**PROBLEM TO SOLVE**
Your answer should be the lines below from the one holding "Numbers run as" through the one holding "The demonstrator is", copied exactly and with nothing else.
▬▬▬
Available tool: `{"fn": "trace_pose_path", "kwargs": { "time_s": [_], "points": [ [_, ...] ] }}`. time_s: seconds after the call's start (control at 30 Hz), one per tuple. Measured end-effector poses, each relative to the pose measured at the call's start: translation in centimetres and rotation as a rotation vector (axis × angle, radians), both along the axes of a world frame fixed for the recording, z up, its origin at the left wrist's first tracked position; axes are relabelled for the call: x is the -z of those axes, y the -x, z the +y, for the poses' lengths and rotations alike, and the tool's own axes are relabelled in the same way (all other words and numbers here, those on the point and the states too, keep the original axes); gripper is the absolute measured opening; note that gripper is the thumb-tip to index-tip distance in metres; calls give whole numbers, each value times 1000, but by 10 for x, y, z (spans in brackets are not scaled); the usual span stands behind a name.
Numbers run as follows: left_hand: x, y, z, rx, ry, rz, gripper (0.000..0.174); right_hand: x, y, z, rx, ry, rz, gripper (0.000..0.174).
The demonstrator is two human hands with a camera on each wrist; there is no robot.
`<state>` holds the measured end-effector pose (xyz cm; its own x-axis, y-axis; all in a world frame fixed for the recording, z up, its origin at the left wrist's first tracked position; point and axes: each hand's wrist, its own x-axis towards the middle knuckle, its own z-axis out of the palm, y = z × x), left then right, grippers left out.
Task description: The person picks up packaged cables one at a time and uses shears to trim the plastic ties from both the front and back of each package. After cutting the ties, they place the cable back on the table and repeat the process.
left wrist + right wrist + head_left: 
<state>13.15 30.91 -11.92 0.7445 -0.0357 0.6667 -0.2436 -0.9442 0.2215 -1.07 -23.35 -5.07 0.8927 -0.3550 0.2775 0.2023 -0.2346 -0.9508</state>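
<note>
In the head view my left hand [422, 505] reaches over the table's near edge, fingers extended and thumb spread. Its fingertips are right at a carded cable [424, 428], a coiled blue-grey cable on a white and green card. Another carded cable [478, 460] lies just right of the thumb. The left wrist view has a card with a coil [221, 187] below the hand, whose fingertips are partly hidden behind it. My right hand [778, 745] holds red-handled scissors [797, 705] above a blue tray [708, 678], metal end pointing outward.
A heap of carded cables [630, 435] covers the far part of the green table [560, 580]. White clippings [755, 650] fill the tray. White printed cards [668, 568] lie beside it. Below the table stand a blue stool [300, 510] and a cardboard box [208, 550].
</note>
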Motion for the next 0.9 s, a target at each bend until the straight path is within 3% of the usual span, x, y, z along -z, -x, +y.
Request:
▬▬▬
**WORKED SOLUTION**
Numbers run as follows: left_hand: x, y, z, rx, ry, rz, gripper (0.000..0.174); right_hand: x, y, z, rx, ry, rz, gripper (0.000..0.174).
The demonstrator is two human hands with a camera on each wrist; there is no robot.

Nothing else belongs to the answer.